[OSM-dev] osmosis utf-8
Brett Henderson
brett at bretth.com
Wed Nov 7 11:56:23 GMT 2007
Martijn van Oosterhout wrote:
> On Nov 6, 2007 11:01 PM, Brett Henderson <brett at bretth.com> wrote:
>
>> Last night I also tried running the "set names 'latin1'" statement from
>> code. The JDBC driver documentation explicitly says not to use this
>> command because the driver won't detect the change. Sounded perfect but
>> again seemed to make no difference which surprised me.
>>
>
> I thought of another solution for the short term.
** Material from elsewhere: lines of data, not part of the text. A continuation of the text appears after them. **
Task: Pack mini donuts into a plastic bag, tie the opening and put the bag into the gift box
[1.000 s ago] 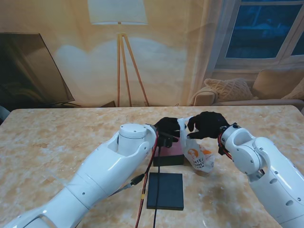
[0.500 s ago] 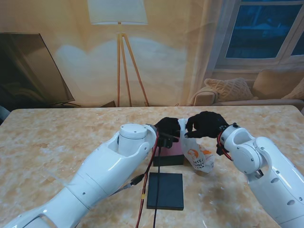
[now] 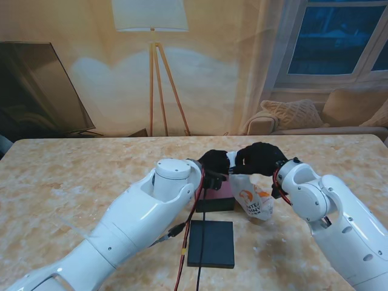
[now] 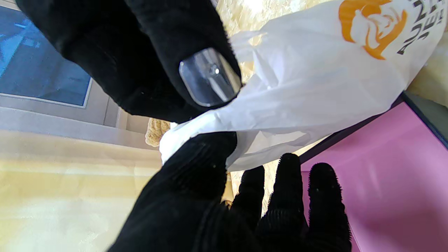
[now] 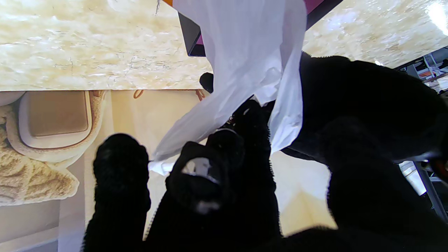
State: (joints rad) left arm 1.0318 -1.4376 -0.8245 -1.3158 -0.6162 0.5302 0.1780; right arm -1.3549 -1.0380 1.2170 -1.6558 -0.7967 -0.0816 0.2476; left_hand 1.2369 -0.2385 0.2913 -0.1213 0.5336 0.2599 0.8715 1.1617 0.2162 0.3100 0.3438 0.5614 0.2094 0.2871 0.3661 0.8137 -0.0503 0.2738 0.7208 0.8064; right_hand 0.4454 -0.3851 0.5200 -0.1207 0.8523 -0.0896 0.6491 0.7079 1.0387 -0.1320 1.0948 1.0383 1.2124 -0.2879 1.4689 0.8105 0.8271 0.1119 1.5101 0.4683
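right hand [image 3: 259, 159] has slid left, meeting left hand [image 3: 214, 163] mid-frame; both pinch the plastic bag [image 3: 253, 202] mouth. tying step: next, cross and knot.

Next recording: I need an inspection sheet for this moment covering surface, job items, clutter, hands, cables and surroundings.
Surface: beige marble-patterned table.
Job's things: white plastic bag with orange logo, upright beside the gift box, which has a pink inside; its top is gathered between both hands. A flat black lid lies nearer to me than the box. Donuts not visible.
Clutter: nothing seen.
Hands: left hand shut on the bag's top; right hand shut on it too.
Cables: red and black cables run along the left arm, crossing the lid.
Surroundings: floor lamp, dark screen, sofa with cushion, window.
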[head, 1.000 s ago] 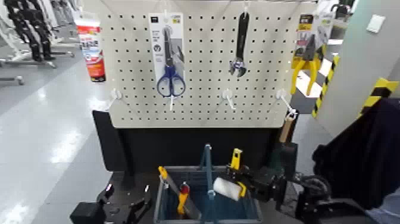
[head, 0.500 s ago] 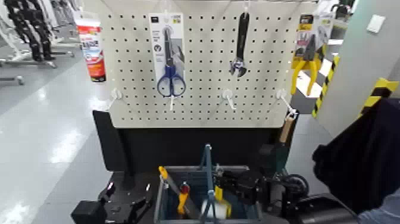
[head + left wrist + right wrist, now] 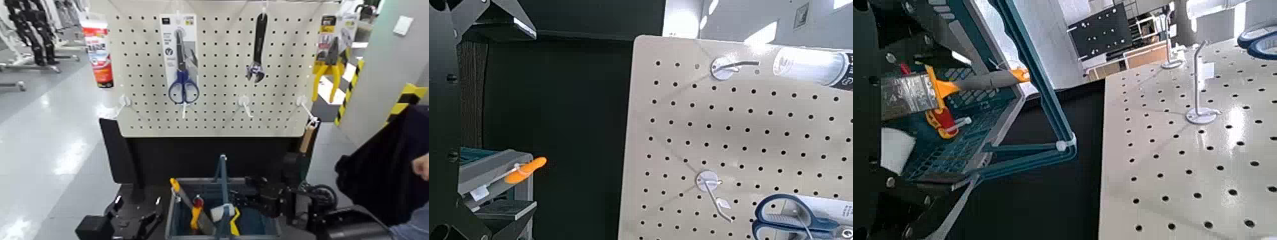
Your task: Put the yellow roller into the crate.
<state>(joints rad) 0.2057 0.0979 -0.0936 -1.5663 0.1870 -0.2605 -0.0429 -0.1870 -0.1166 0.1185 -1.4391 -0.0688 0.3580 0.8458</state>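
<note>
Evidently, the yellow roller (image 3: 235, 221) lies inside the crate (image 3: 169, 220), clear of the right gripper (image 3: 239, 193)'s wide jaws above it, likely light, soft-headed and best taken by its stiff handle, while the left gripper (image 3: 136, 209) waits beside, jaws apart.

Crate (image 3: 276, 225) in front of pegboard (image 3: 217, 70), near its bottom edge; roller (image 3: 223, 212) inside crate, just right of crate's centre handle (image 3: 223, 175). Other tools in crate's left half. On pegboard: tube (image 3: 97, 54) at left edge, scissors (image 3: 183, 83) left of middle, wrench (image 3: 258, 51) right of middle, pliers (image 3: 329, 70) at right edge.
</note>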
The problem is that
> the characters are double encoded, because the rails code is
> connecting as latin1 but sending utf8. If you set osmosis so that it
> treats the input and output OSM files as latin1 then data will be
> borked inside osmosis but on disk it would look like the utf-8 the
> rails server sees.
>
> From the docs it seems you only need to build an OutputStreamWriter
> around the file with the encoding "ISO-8859-1".
>
> Does help if you're writing to a DB though.
>
> Hope this helps,
>
I did a quick test as you said changing line 111 of BaseXmlWriter from
using a "UTF-8" encoding to "ISO-8859-1" encoding.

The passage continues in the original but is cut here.